◆ Task details ◆
Copy the listing in full and exactly, omitting its images.

◆ Source material ◆

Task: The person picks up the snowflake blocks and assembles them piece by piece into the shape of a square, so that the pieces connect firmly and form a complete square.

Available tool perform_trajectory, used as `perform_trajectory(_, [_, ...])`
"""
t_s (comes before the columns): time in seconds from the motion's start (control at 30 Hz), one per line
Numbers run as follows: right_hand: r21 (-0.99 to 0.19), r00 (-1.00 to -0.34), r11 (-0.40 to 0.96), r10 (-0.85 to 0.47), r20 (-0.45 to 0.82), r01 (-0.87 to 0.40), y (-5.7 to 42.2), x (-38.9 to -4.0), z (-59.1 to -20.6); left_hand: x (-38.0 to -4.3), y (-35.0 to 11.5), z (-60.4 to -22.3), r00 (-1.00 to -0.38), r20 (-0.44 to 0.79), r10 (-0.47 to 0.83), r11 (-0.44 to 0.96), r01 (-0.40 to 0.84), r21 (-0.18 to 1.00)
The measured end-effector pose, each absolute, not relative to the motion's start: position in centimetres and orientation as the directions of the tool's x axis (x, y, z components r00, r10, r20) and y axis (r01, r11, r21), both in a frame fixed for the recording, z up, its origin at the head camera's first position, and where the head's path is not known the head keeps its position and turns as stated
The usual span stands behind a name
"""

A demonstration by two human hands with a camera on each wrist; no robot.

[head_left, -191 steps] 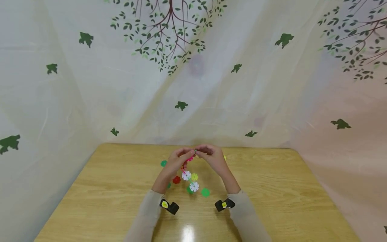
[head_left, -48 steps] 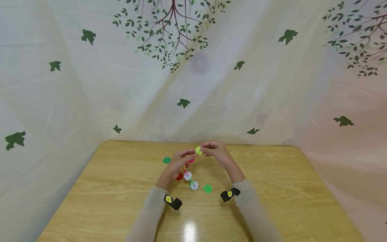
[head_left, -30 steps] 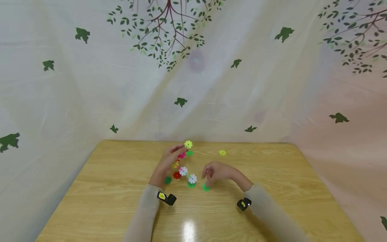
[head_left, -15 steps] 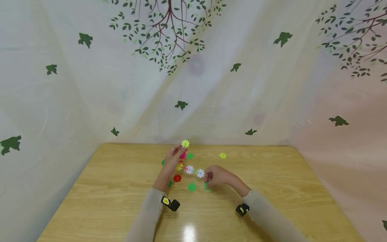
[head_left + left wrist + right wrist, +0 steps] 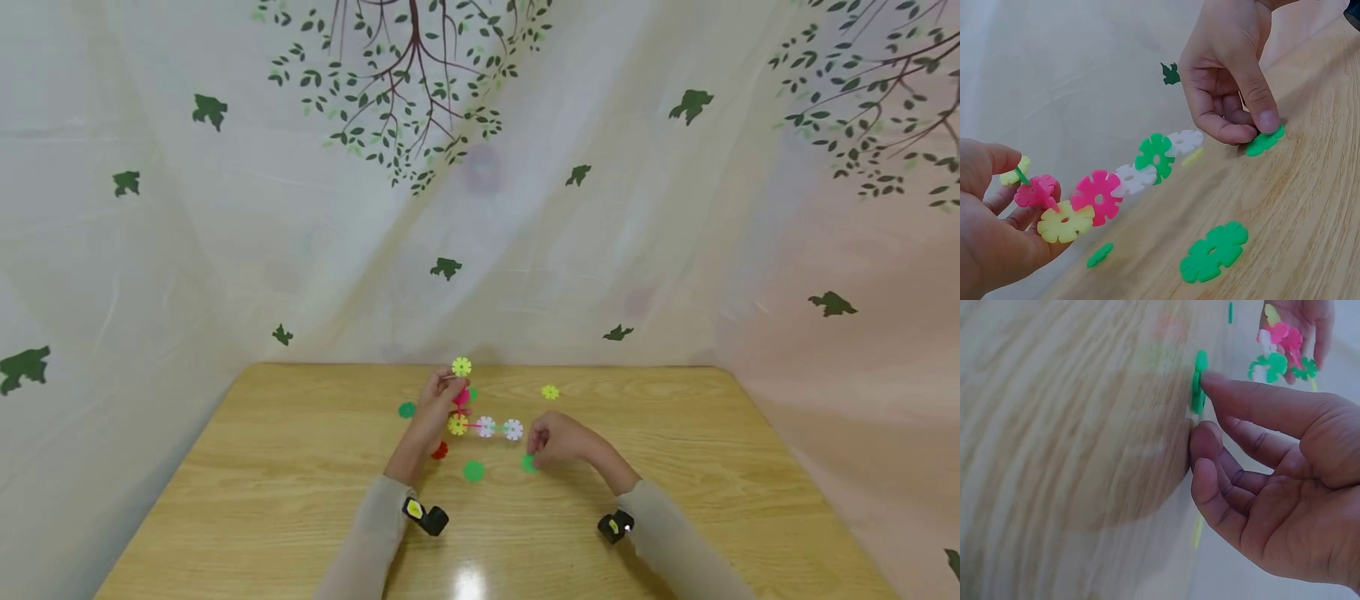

◆ Task result ◆
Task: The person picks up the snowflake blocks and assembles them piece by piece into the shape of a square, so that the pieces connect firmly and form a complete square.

Available tool perform_trajectory, used as `perform_trajectory(_, [_, ...])`
"""
t_s (comes before the columns): time in seconds from the motion's start (control at 30 Hz), one per line
Numbers run as follows: right_hand: r21 (-0.99 to 0.19), r00 (-1.00 to -0.34), r11 (-0.40 to 0.96), r10 (-0.85 to 0.47), r20 (-0.45 to 0.82), r01 (-0.87 to 0.40), y (-5.7 to 42.2), x (-38.9 to -4.0), z (-59.1 to -20.6); left_hand: x (-38.0 to -4.3), y (-35.0 to 11.5), z (-60.4 to -22.3), r00 (-1.00 to -0.38), r20 (-0.44 to 0.79), r10 (-0.47 to 0.83), r11 (-0.44 to 0.96), r01 (-0.40 to 0.84), r21 (-0.18 to 1.00)
The measured end-effector pose, each absolute, not relative to the motion's start: position in centimetres and orientation as the directions of the tool's x axis (x, y, z components r00, r10, r20) and y axis (r01, r11, r21), both in a frame fixed for the recording, z up, its origin at the head camera's first position, and where the head's path is not known the head keeps its position and turns as stated
The usual span stands behind a name
"""

A demonstration by two human hands with a camera on each wrist; no robot.

[head_left, -191 steps] 
[head_left, -48 steps] 
[head_left, -30 steps] 
[head_left, -15 steps] 
[head_left + left wrist + right wrist, +0 steps] 

The exercise was worked through completely.